Manson also briefed the community on the arrest of 21-year-old Bryant Aguilar, who was charged with robbery after cops accused him of several knifepoint robberies throughout Ridgewood. After speaking with the suspect, Manson said Aguilar blamed drug abuse for his series of supposed crimes.
As for graffiti concerns, the 104th Precinct has been upping its attempts to wash out vandals as the winter weather subsides. Because of a particularly brutal winter, Manson said the 104th has had some trouble painting over graffiti in communities like Maspeth, Middle Village and Ridgewood – but a more aggressive campaign with tougher penalties should launch this weekend.
“There is a war on graffiti going. It’s one of the crimes I hate the most,” Manson said. “It’s a stupid thing to do.”
Paul Kerzner of the Greater Ridgewood Restoration Corporation asked the captain if it was possible to strengthen graffiti penalties by forcing offenders to pay restitution. Manson said he was in favor of the idea, but it was ultimately up to the Queens District Attorney and legislators to mandate such a practice.

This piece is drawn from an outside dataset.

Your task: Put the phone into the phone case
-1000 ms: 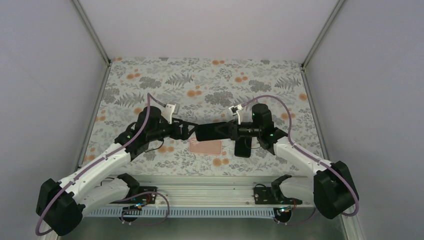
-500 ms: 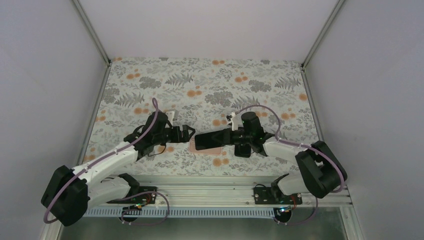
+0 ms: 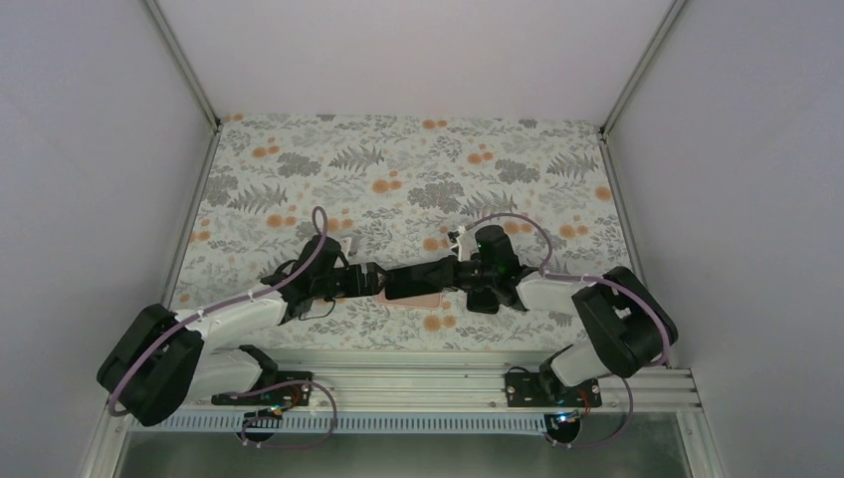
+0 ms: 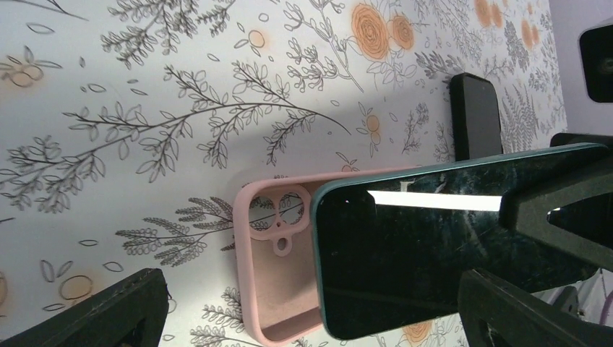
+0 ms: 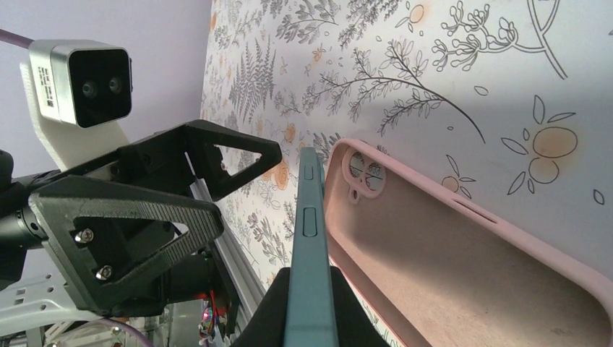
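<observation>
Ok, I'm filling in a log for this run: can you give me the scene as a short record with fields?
phone: dark, gripped by the right hand, hanging over the case, not seated in it
case: pink, lying open side up on the table, nothing inside
left hand: open, at the phone's free end
right hand: shut on the phone
task: not yet done
</observation>
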Tool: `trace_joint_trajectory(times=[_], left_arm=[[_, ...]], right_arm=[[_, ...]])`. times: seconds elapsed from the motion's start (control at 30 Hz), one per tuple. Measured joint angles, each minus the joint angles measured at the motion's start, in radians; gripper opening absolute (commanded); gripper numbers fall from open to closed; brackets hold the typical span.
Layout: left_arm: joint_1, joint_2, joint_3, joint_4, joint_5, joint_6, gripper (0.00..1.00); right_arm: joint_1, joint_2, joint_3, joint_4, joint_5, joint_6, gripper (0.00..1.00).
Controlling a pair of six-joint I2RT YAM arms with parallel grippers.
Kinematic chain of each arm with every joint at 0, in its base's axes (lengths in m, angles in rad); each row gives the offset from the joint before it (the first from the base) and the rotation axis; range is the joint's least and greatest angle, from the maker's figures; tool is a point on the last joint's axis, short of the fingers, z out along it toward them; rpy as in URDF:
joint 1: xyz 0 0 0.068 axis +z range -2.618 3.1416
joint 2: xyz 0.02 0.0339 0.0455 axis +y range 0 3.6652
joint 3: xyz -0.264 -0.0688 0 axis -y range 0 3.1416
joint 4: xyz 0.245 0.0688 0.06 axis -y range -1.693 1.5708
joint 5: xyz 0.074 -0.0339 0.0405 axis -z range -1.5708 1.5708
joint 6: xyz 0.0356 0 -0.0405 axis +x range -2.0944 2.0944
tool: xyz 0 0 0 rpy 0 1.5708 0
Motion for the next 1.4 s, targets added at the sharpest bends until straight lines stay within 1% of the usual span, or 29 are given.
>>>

“There isn’t enough consistency,” Kerzner said of the mandatory restitution pay. “The [degenerates] of the world think they can just get away with it.”
Manson also recognized officers James Cullinan and Vincent Chiarello as March’s cops of the month for a series of arrests they helped secure in January. According to the captain, the two helped end a home burglary crew’s tirade of crimes throughout Maspeth and Middle Village earlier this year.
As a reminder, Manson outlined the precinct’s plans over the next several weeks to begin shutting down Highland Park as it gets dark to deter any inappropriate behavior there at night. He said the 104th Precinct would be working alongside the 75th Precinct in bordering Brooklyn to institute the earlier 8:30 p.m. curfew as the weather warms up.